**BRIEF**
Within the entries below, the lines from the one with "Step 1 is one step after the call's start" through the one with "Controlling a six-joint" are to be set down exactly, both ends kept.

##############################

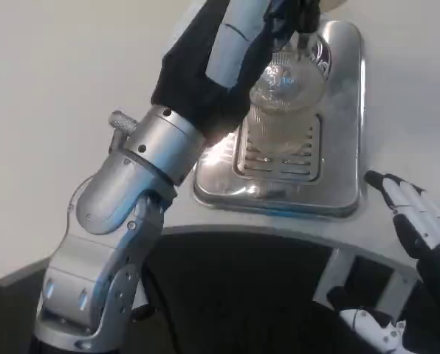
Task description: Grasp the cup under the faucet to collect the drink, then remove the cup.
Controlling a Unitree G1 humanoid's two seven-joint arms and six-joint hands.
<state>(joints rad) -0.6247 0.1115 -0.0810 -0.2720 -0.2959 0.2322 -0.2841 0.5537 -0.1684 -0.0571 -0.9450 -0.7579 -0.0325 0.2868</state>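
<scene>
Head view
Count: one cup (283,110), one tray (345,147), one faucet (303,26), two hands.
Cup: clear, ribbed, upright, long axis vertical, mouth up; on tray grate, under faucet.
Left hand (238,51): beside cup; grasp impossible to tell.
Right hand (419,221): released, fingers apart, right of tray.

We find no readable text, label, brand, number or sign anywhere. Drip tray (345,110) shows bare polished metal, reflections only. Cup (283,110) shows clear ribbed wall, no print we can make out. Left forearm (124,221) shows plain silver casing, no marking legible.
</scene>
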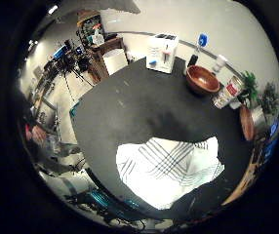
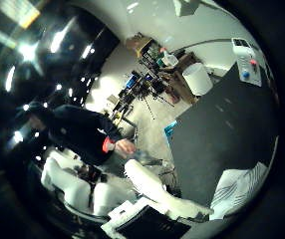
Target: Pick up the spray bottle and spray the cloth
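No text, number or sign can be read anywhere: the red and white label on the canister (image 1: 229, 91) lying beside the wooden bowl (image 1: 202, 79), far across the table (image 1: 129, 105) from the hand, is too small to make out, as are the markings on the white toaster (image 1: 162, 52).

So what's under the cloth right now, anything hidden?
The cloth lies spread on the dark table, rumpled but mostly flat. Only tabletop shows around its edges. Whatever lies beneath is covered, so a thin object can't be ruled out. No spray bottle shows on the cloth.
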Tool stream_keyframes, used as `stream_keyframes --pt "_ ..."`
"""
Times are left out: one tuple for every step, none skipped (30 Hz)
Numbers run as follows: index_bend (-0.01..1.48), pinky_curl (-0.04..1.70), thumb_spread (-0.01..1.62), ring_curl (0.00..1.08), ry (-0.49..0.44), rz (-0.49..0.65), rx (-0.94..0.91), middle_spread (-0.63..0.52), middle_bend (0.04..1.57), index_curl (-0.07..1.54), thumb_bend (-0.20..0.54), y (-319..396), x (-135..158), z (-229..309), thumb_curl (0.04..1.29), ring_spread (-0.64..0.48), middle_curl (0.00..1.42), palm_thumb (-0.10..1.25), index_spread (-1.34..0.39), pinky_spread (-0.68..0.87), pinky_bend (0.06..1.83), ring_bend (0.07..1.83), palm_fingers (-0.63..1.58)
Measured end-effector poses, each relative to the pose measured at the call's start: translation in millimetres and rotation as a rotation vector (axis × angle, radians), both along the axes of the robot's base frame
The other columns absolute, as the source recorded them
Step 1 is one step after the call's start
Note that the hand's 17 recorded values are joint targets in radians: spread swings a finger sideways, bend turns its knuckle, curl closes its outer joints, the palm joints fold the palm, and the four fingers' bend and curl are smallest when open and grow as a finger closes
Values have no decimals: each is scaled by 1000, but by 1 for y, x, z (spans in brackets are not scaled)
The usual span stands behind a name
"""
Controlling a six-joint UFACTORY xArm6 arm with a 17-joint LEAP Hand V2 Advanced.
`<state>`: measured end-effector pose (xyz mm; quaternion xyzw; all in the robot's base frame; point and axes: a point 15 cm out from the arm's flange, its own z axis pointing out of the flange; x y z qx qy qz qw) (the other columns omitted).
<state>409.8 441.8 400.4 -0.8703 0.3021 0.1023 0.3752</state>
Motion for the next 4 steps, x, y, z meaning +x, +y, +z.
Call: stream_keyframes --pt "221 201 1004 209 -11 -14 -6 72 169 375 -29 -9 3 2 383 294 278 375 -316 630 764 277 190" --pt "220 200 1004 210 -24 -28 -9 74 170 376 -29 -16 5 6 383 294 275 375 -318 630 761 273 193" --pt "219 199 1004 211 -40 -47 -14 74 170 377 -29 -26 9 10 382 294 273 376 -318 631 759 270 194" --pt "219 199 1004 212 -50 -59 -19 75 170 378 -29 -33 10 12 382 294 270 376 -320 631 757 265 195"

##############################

**TASK ANSWER**
Step 1 is one step after the call's start
Note that the hand's 17 recorded values are joint targets in radians: spread swings a finger sideways, bend turns its knuckle, curl closes its outer joints, the palm joints fold the palm, and the four fingers' bend and curl are smallest when open and grow as a finger closes
Values have no decimals: each is scaled by 1000, but by 1 for y, x, z (spans in brackets are not scaled)
The usual span stands behind a name
"""
Controlling a six-joint UFACTORY xArm6 arm with a 17-joint LEAP Hand V2 Advanced.

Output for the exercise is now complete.